There is strong evidence that adipose tissue inflammation plays a role in obesity-associated breast cancer. Inflammation is a broad term but is often associated with the presence of crown-like structures (CLSs), which are formed when macrophages localize around a dying adipocyte and become activated. CLSs are present in approximately 50% of breast cancers, as measured by histologic analysis,41 and individuals who are CLS-positive have higher BMI than those who are CLS-negative. When adipocytes become hypertrophic in obesity to accommodate the increasing need for lipid storage, the effects include hypoxia and necrosis. CLS macrophages have been characterized by CD11c (Itgax) expression in mouse models of diet-induced obesity and represent a new macrophage phenotype that needs to be further explored.42,43 Adipose tissue inflammation is correlatively, and in some models causatively, linked to insulin resistance associated with obesity, potentially through NF-κB kinase subunit-β–NF-κB44 and/or c-Jun N-terminal kinase 1,45 and predicts a worse cancer prognosis.46 For example, tumor necrosis factor-α concentrations are elevated in adipose tissue during obesity, and neutralization antibody treatment of obese female rats improve peripheral insulin sensitivity.47 Since this report in 1993, many studies have found links between adipose-derived factors, such as proinflammatory cytokines or adipokines and insulin sensitivity in multiple organs.48 The communication between adipocytes and macrophages alters the tumor microenvironment and can directly influence nearby cancer cells; therefore, additional mechanisms that coexist with and may result from adipose tissue inflammation are described in more detail in the following sections.
The complexity of the effects of excess adiposity on inflammation and immunity is gleaned from studies on the effects of therapies in individuals with obesity. It has been well established that traditional therapies for breast cancer may be less efficacious in patients with obesity, but the outcomes of immunotherapy are less clear. Breast cancer cell line data demonstrate that adipocytes promote doxorubicin49 and paclitaxel resistance through their release of leptin,50 and attenuate the response to hormone therapy.51,52 In addition, adipocytes promote radiotherapy resistance.53,54 The effects of adipocytes on the newer immunotherapies in breast cancer are not yet known. In 2019 and 2020, the US Food and Drug Administration approved two separate checkpoint inhibitor immunotherapy drugs, anti–programmed cell death 1 (PD1) and programmed cell death ligand (PD-L1) antibodies, for the treatment of triple-negative metastatic breast cancer in patients whose tumors express the PD-L1 protein. PD-L1 binding to the PD1 receptor ensures that the immune cells will not be activated in response to the tumor, and is, therefore, immunosuppressive; these antibodies block this action.
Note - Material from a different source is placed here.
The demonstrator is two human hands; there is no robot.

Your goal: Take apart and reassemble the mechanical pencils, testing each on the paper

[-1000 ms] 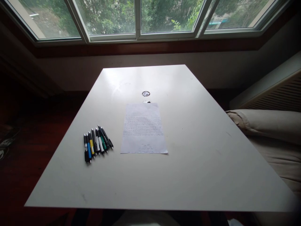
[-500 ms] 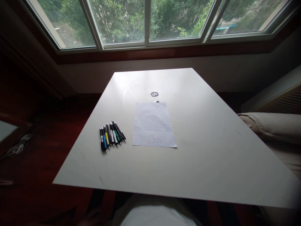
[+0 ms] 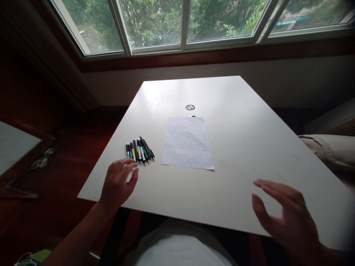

Animals on a high-fat diet have increased PD1+CD8+ T cells in their tumors compared with those in normal mice. Adipocytes release PD-L1 and saturate anti–PD-L1 antibodies to prevent them from activating important antitumor functions of CD8+ T cells in syngeneic mammary tumor models.55 Even though obesity causes a reduction in such effector immune populations, it has a beneficial effect on survival in patients undergoing anti–PD1/PD-L1 treatment for melanoma, non–small cell lung cancer, or renal cell carcinoma.56 This contradictory information highlights the need for a better understanding of adipocyte-immune-tumor interactions, which may help explain immunotherapeutic outcomes in breast cancer.57
Adipose Tissue Distribution
Not only does overall adiposity influence breast cancer risk, but also the depots in which excess adipose is stored play an important role in the development and progression of cancer. This finding may be underappreciated because adipose distribution can change while BMI remains stable, such as during the menopausal transition.58 Although obesity increases the risk of postmenopausal ER-positive breast cancer, it is associated with a decreased risk of premenopausal breast cancer,59 and the exception to this paradox may be explained, in part, by adipose distribution. Central obesity, which refers to excess adipose deposited in the visceral depots, has consistently been associated with increased risk of premenopausal triple-negative breast cancer.60 Central obesity is also associated with elevated postmenopausal breast cancer risk, even in the absence of metabolic disease.6 Of importance, central obesity is often classified based on the waist to hip ratio, which includes abdominal (ie, truncal) subcutaneous adipose in addition to visceral adipose in the waist measurement. Although numerous studies have implicated visceral adipose in metabolic health risks, others have found that excess abdominal subcutaneous adipose tissue (SAT) may more accurately be associated with insulin resistance.61 Breast tumors grow in the mammary fat pad, and although this pad has distinct functions from other white adipose depots, it is considered SAT.62 The proximity of breast cancer to mammary adipose tissue makes it difficult to discern the respective contribution of SAT and visceral adipose tissue (VAT) depots to breast cancer risk and progression. Because breast cancer consists of several biologically distinct subtypes with different origins, it is not surprising that its relationship with obesity is multifaceted. Understanding the role of VAT versus SAT in breast cancer incidence may clarify some of these complex links.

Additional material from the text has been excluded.